VCG via Getty Images

The Chinese government has finished building the world's largest radio telescope -- a $180 million monster that will be used in the search for extraterrestrial life.

The last of the 4,450 panels that make up the telescope’s reflector, which is some 30 football fields in size, was hoisted into position Sunday morning, according to a press release from the Chinese Academy of Sciences.

The Five-hundred-meter Aperture Spherical Telescope, or FAST, is located in the country's southwestern province of Guizhou. Its completion comes just months after authorities announced plans to relocate 9,110 people from their homes to make way for the giant.

"As the world's largest single aperture telescope located at an extremely radio-quiet site, its scientific impact on astronomy will be extraordinary, and it will certainly revolutionize other areas of the natural sciences," Nan Rendong, the project's chief scientist, told China’s state-owned Xinhua News Agency.

Unlike optical telescopes, which gather and focus light, radio telescopes detect radio frequencies, including those from pulsars, or rotating neutron stars, and active galaxies.
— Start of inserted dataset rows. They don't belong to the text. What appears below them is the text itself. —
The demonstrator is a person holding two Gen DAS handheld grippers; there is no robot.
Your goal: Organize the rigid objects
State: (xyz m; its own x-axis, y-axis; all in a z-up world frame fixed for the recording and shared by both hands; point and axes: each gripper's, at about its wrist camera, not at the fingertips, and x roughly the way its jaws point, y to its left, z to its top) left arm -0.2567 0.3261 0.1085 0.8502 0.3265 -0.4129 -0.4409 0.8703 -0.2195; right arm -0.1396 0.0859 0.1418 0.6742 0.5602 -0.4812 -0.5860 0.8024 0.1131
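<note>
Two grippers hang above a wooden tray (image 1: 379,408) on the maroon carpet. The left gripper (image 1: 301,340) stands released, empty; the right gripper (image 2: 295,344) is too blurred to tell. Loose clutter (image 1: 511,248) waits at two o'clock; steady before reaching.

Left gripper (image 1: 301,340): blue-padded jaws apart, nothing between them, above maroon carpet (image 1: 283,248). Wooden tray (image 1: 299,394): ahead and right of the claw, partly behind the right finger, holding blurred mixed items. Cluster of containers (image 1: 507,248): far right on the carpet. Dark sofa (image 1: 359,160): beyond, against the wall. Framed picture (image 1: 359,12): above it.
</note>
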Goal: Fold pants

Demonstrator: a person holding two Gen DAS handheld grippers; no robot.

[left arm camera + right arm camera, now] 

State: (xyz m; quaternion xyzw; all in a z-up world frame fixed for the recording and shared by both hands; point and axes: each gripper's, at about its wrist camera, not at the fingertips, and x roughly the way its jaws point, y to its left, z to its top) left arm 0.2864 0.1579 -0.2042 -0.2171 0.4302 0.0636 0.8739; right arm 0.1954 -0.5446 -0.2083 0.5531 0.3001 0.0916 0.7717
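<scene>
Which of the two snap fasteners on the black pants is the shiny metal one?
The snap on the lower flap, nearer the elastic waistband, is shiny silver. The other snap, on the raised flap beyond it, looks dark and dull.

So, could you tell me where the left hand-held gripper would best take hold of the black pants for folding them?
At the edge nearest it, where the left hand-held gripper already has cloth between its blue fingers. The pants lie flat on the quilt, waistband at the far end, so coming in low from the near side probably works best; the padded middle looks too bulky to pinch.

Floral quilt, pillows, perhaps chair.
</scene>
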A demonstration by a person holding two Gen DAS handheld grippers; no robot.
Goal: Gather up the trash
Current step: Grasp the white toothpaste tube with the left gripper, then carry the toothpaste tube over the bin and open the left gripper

With a diameter of about 1,640 feet, FAST dwarfs Arecibo Observatory in Puerto Rico, the previous record holder with a diameter of about 1,000 feet.

Tim O’Brien, a professor of astrophysics at the University of Manchester in the United Kingdom, told New Scientist that the telescope's size is key to its potential impact on scientific exploration.

FAST will allow astronomers to "survey hydrogen in very distant galaxies, detect molecules in space, search for natural radio wave emissions from planets orbiting other stars and help in the search for radio signals" from alien civilizations, O'Brien told the publication.

Construction work on FAST began in 2011, and operations are expected to start in September. 

"FAST's potential to discover an alien civilization will be 5 to 10 times that of current equipment, as it can see farther and darker planets," Peng Bo, of the National Astronomical Observation, told Xinhua.

If E.T. phones home, FAST will be listening.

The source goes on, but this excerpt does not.